Louis Scranton, Killingworth, Conn., brought less furniture than normal, but was strong on redware pottery with three slip decorated plates reading “James,” “Sally” and “Sarah.” Four stoneware pieces were lined up, each with cobalt bird decoration, and nine pieces of painted tole were scattered about the booth. The booth was well-stocked, and Lou said that “lately, I have been buying things and just putting them in the van. Then when I get to a show, I generally have too much for the booth space.”

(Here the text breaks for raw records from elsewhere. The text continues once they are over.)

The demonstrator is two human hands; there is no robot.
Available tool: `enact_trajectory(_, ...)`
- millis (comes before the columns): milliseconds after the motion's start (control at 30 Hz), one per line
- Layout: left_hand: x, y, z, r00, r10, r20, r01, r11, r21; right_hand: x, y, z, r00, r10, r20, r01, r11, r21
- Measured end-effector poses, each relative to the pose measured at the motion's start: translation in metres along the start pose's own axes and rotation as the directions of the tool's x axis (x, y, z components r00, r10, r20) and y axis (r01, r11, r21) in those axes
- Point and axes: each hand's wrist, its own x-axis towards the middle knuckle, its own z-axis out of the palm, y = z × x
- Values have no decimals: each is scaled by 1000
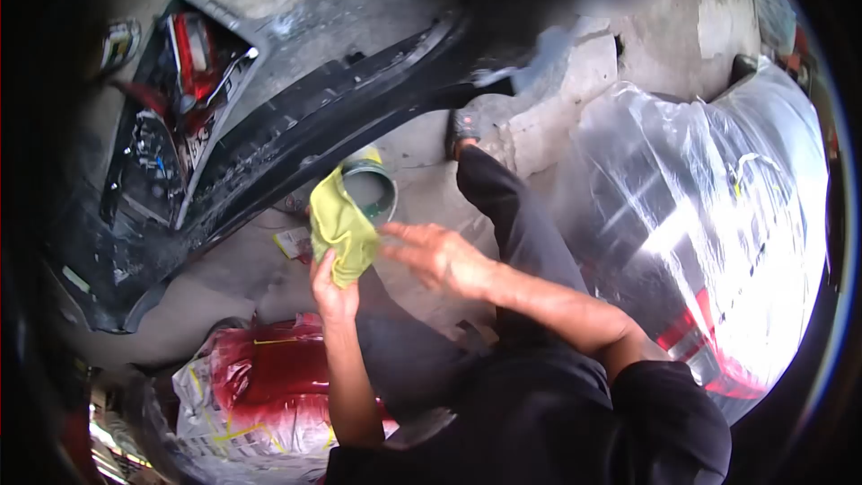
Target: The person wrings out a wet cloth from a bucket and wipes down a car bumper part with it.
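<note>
My left hand (334, 292) is closed on the lower part of a yellow-green cloth (343, 229), which hangs up over its fingers. To the right of the cloth is my right hand (440, 258), slightly blurred, its fingers stretched toward the cloth's edge. I see nothing held in it, and whether the fingertips touch the cloth I cannot tell. Just behind the cloth stands a bucket (392, 193) of greyish liquid, partly covered by it, with another bit of yellow at its far rim.
A long black car bumper (296, 121) lies across the floor, beside a crate (254, 43) of red lamp parts. Plastic sheeting (620, 180) drapes a car at right. A red-painted panel (274, 368) with masking paper is at lower left. My sandalled foot (464, 130) is ahead.
</note>
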Motion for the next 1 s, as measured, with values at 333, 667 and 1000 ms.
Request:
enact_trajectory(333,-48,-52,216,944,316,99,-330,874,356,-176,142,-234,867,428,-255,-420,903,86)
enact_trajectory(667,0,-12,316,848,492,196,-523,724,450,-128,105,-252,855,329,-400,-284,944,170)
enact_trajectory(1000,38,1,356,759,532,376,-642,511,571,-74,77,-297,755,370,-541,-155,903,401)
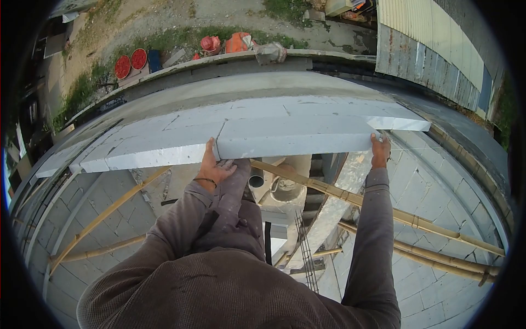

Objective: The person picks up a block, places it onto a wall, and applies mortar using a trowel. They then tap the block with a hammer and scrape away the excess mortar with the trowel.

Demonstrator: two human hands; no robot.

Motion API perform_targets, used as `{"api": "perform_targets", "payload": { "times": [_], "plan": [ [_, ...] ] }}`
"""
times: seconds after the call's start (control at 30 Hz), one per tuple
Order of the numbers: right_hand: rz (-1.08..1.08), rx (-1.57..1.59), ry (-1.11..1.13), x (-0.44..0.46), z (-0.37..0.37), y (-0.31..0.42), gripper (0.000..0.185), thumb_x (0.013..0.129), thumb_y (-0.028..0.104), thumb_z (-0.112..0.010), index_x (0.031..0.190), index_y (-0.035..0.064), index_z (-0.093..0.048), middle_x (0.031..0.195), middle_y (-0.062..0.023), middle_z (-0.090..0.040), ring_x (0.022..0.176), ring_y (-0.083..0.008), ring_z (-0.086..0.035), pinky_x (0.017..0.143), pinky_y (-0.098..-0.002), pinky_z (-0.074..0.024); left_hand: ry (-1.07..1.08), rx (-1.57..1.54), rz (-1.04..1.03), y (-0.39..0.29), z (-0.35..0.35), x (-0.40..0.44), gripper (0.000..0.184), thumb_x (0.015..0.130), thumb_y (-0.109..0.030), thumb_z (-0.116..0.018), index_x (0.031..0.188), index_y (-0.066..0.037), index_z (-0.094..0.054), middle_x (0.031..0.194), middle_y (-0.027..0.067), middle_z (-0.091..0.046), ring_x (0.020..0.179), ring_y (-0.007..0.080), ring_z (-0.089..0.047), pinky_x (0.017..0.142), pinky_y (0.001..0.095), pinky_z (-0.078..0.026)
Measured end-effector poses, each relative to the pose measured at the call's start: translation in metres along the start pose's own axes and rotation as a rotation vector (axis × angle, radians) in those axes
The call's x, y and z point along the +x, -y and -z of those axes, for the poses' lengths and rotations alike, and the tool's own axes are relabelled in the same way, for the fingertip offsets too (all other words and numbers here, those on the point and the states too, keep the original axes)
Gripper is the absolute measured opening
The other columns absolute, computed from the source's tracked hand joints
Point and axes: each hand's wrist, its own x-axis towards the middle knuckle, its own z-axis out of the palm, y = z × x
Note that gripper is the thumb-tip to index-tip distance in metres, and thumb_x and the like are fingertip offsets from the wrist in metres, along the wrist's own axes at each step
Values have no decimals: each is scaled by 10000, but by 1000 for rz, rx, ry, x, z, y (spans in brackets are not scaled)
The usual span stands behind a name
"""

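Note:
A long pale grey block [296, 143] lies at the near edge of a row of similar blocks [257, 108]. At its left end is my left hand [215, 169], thumb up against the block's front corner and fingers beneath the edge. My right hand [380, 151] grips the right end, its fingertips at the top corner. The block's far side meets the neighbouring blocks, and a narrow joint shows at its left end. Its underside is hidden.
Bamboo poles [422, 222] cross the open drop below. A bucket [286, 189] and a steel rebar cage [306, 249] show beneath. Corrugated sheets [433, 60] stand at upper right. Two red baskets [123, 66] and sacks [238, 43] lie on the far ground.

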Motion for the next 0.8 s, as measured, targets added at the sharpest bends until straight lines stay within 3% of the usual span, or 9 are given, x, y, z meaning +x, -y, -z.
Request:
{"api": "perform_targets", "payload": {
  "times": [0.1, 0.2, 0.27, 0.3, 0.37, 0.4, 0.63, 0.7, 0.8],
  "plan": [
    [31, -55, -42, -4, -2, 3, 578, 869, 228, -814, 1296, -111, -620, 1273, -248, -663, 1164, -346, -642, 1002, -391, -480, -11, 80, 72, 1, 14, -16, 976, 820, -604, -789, 1489, -42, -353, 1457, 197, -437, 1322, 357, -502, 1185, 526, -311],
    [29, 5, 34, -9, 3, 9, 525, 867, 241, -815, 1257, -72, -656, 1255, -236, -687, 1160, -331, -660, 980, -400, -495, -33, 783, -236, 7, 34, -56, 845, 827, -525, -824, 1396, 7, -496, 1264, 210, -595, 1223, 333, -598, 1165, 498, -350],
    [64, 7, -27, 0, -10, -8, 523, 859, 251, -820, 1247, -64, -664, 1222, -227, -703, 1133, -324, -672, 964, -402, -502, 57, 1289, -893, -8, 38, -65, 687, 833, -405, -850, 1336, -6, -605, 1144, 199, -690, 1211, 325, -635, 1145, 505, -380],
    [110, 4, -89, 2, -13, -16, 522, 852, 261, -825, 1237, -56, -671, 1188, -218, -720, 1106, -317, -685, 948, -403, -509, 69, 1315, -894, -17, 35, -62, 687, 833, -405, -850, 1336, -6, -605, 1144, 199, -690, 1211, 325, -635, 1145, 505, -380],
    [82, -9, -69, -11, -5, 4, 565, 836, 309, -830, 1248, -43, -671, 1160, -238, -727, 1097, -354, -694, 942, -407, -519, 230, 1738, -1761, -40, 13, -43, 640, 837, -283, -844, 1388, -59, -609, 1237, 176, -706, 1322, 325, -582, 1174, 528, -347],
    [99, -17, -78, -3, -11, -2, 578, 829, 333, -830, 1245, -38, -673, 1175, -249, -720, 1114, -372, -687, 947, -415, -519, 341, 1839, -1668, -49, 3, -30, 628, 835, -203, -830, 1418, -120, -610, 1357, 107, -676, 1405, 349, -510, 1219, 545, -284],
    [-43, -144, -47, -18, -9, 16, 593, 877, 468, -732, 1319, 79, -663, 1226, -187, -720, 1201, -386, -653, 1044, -507, -475, 691, 2126, -1389, -64, 1, 6, 576, 842, -60, -749, 1404, -50, -624, 1341, 175, -676, 1452, 358, -460, 1263, 548, -186],
    [-130, -121, -6, -17, -13, 16, 617, 914, 530, -686, 1358, 105, -632, 1421, -185, -607, 1376, -478, -491, 1105, -792, -271, 743, 2067, -1470, -73, 4, 12, 580, 864, 6, -703, 1433, -32, -599, 1309, 168, -701, 1348, 295, -581, 1205, 451, -328],
    [-68, -109, -78, -70, 0, 46, 677, 929, 462, -704, 1439, 50, -536, 1428, -244, -549, 1398, -475, -434, 1140, -748, -258, 609, 2064, -1239, -89, 9, 30, 577, 840, 48, -699, 1407, -36, -624, 1276, 185, -715, 1230, 252, -660, 1166, 418, -393]
  ]
}}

One of the highlights in the booth of Axtell Antiques, Deposit, N.Y., was an early tinder box with “T. Johnson 1793” punched in the tin. It came from Islip, N.Y., and “this is the first one I have seen with punchwork, most are generally plain,” Smitty Axtell said. A dry sink in old red dated circa 1830, and a colorful hooked rug with geometric pattern was circa 1905.
Harry Hartman of nearby Marietta, Penn., used the top of a large hutch table to display his animal kingdom, a large horse weathervane with fine surface and two pigs, one made of sewer tile and the other a Hampshire as a cast iron bank. A large burl bowl was filled with large Christmas tree ornaments, including large balls and bunches of grapes in many colors. The green painted and decorated child’s settee was “the best one I have ever seen,” Harry said.
An early Nineteenth Century theorem, large size and on linen, in period frame, came from a Williamsburg, Va., collection and showed a yellow basket with fruit and a bird on top. Grapes, apples, pears and cherries made up this still life. A double-sided sign from Miller’s farm, near Wilmington, Del., circa 1890‱910, was in good condition.
In keeping with the Halloween season, Ron Van Anda of Lititz, Penn., brought a papier mache skeleton laid out in a coffin, a lodge piece, as well as a large tailoring-alterations sign in the form of scissors, measuring about 6 feet tall. Sandra Whitson had filled a showcase with figural napkin rings and another one with several boxes of patriotic jewelry.
There was no shortage of furniture in the booth of Joseph Lodge, Lederach, Penn., who offered a black painted candlestand, circa 1815, with high kick to the legs; a salmon grained blanket chest with yellow pinstriping, strap hinges, 9-inch-high turned feet, dating circa 1835, and a paint decorated Dutch cupboard with different types of graining. It had six-light doors over three drawers over two raised panel doors and dated circa 1840.
May and October shows in York are planned for 2011 and a call from Donna Burk Monday, November 1, began, “I have to change my May dates.” It is not going to be on May 27′8 as originally announced, but, “We had to move it back a week to May 20′1.” Mark your calendars accordingly.